ASSIGNMENT — Write the lines below out exactly, dropping each picture.
***** MATERIAL PROVIDED *****
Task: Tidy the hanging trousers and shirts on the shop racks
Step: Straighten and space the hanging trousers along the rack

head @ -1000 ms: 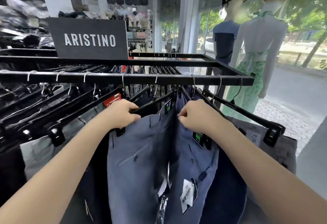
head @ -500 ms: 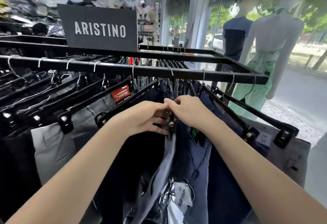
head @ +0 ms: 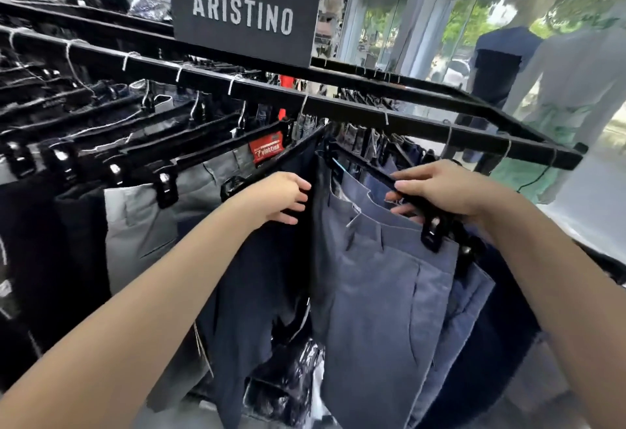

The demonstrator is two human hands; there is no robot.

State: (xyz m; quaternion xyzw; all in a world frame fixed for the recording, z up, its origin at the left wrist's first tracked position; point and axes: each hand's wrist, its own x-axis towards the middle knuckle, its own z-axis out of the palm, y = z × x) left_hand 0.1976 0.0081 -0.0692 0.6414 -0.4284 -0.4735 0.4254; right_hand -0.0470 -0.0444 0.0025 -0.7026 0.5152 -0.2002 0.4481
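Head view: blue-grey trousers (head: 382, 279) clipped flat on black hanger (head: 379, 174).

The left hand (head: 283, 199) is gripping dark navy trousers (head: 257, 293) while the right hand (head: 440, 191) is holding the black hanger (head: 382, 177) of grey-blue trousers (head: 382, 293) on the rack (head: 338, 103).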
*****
RESPONSE AREA —
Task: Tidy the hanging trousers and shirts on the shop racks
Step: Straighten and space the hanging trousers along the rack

head @ -1000 ms: 
head @ -500 ms: 
head @ +0 ms: 

The demonstrator is two human hands; there is no robot.

State: (xyz m; quaternion xyzw; all in a world frame fixed for the recording, z up, its origin at the left wrist's first tracked position; point and axes: each hand's wrist, its own x-axis towards the middle knuckle, its own z-axis out of the palm, y = z × x) left_hand 0.1976 0.0081 -0.0692 0.6414 -0.4284 -0.4735 0.4254; right_hand -0.0470 -0.0444 0.0025 -0.7026 0.5152 -0.2002 0.4481
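Head view: blue-grey trousers (head: 382, 279) clipped flat on black hanger (head: 379, 174).

The left hand (head: 283, 199) is gripping dark navy trousers (head: 257, 293) while the right hand (head: 440, 191) is holding the black hanger (head: 382, 177) of grey-blue trousers (head: 382, 293) on the rack (head: 338, 103).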

That wraps up the answer.